Il serait sans doute nécessaire de multiplier les informations à la Maison Sainte Victoire, mais aussi sur les parkings du Grand Site Sainte Victoire sur ces balades à âne, et sur les VTT disponibles et de mieux indiquer les beaux points de vues, etc. La Fête des ânes, fin septembre, couplée au vide grenier organisé par le Comité des Fêtes de Saint Antonin (activités des ânes + stands d’artisanat local) a été un énorme succès et ce genre d’idée semble très porteur pour l’animation de la Maison Sainte Victoire. A nous tous d’y contribuer, de participer activement et de suivre !

 

·   Quelques expositions donnent de la couleur et augmentent un peu mais pas assez les visites au cours de l’année, car elles sont trop mineures. Par ailleurs, la Maison Sainte Victoire ferme à 18 heures, ce qui est tôt en période estivale.

 

·   La salle "polyvalente" avec ses 40 places est sous exploitée, sans parler de la salle du musée et son annexe derrière (salle "bar", sous-utilisée que, petit à petit, elle devient une remise). La sous utilisation de ces salles reste toujours le point faible de cette Maison. Il faudrait repenser l’ensemble, mieux l’utiliser et le faire connaître pour drainer un nouveau public, jeunes, moins jeunes, sportifs et plus écolo, etc.

 

·   Le comptoir de vente de produits locaux n’est toujours pas ouvert.
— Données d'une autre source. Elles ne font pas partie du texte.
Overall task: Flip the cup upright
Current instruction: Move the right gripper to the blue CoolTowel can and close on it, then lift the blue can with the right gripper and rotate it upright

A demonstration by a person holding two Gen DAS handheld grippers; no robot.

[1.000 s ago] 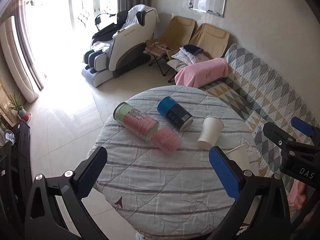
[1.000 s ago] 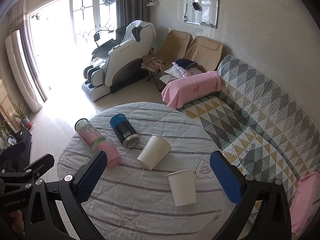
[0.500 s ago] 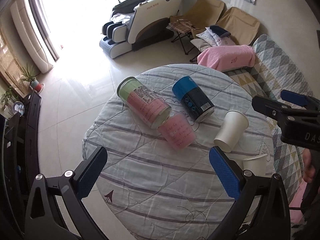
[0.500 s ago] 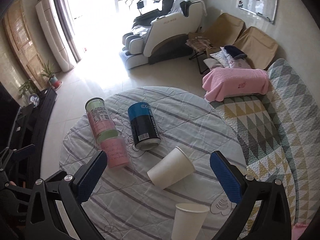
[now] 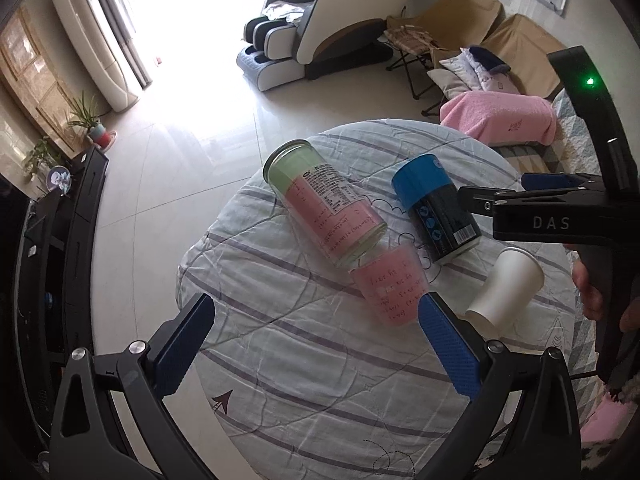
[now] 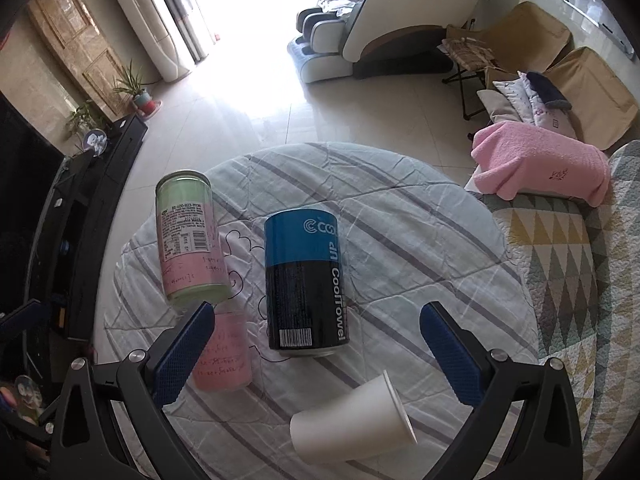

Il serait attractif pour les touristes et permettraient de faire connaître les artisans, les viticulteurs et les agriculteurs du massif Sainte Victoire.

 

·   Le restaurant marche cahin-caha. Il est souvent fermé sans que les clients et le personnel de la Maison Sainte Victoire en soient prévenus (observation confirmée par le Maire lors du Conseil Municipal du 13 novembre 2008). La fréquentation est faible et au mieux inégale, les périodes de fréquentation sont de mars à mai et fin septembre à novembre.

 

Le Conseil Général et le Maire de Saint Antonin mécontents de la gestion du restaurant souhaitent remplacer M. Massad. Ce dernier ne tiendrait pas non plus à rester (observation du Maire lors du Conseil Municipal du 13 novembre 2008).

 

30 octobre au 17 novembre – un nouvel appel à candidatures est lancé pour reprendre la gestion du restaurant de la Maison Sainte Victoire. Le couple de salariés sur place, Corinne la serveuse et Marcel le chef de cuisine, aimerait reprendre l’affaire. Ils ont fait acte de candidature ; M. Massad pourrait leur laisser la vaisselle et autres mobiliers (Conseil Municipal du 13 novembre 2008).

 

 

2009 : Un nouveau restaurateur ?

Le Maire annonce que la prise de fonction du nouveau gestionnaire du restaurant est prévu le 1er janvier (Conseil Municipal du 13 novembre 2008).

 

Début janvier – c’est toujours Corinne et Marcel qui sont en salle et aux fourneaux.

Le bail, nous dit-on, ne se terminerait pas fin décembre, comme on l’avait compris au Conseil Municipal du 13 novembre, mais fin mars. Jean-Noël Guérini aurait sur son bureau le dossier établissant la nouvelle convention avec les nouveaux candidats repreneurs. Un dossier en attente. A suivre.

 

Le contrat d'affermage du service public

“L'affermage est un contrat par lequel une personne publique (autorité affermante) confie l'exploitation d'un service public, pour une durée déterminée (généralement moins longue que celle d'une concession, du fait de l'absence de capitaux à amortir), à un fermier librement choisi (...). L'Administration finance les frais de premier établissement (le fermier n'avançant que le fond de roulement), et met éventuellement à la disposition de son partenaire les ouvrages nécessaires à l'exécution du service. Le gestionnaire exploite l'activité à ses risques et périls, perçoit directement des redevances sur les usagers, mais doit acquitter un fermage, d'un montant prédé­terminé par le contrat, à la personne publique (son bénéfice étant donc égal à la différence entre ces deux sommes). S'il appartient au fermier d'entretenir les ouvrages qui ont été mis à sa disposition, les travaux de renforcement et d'extension sont à la charge de la collectivité affermante.”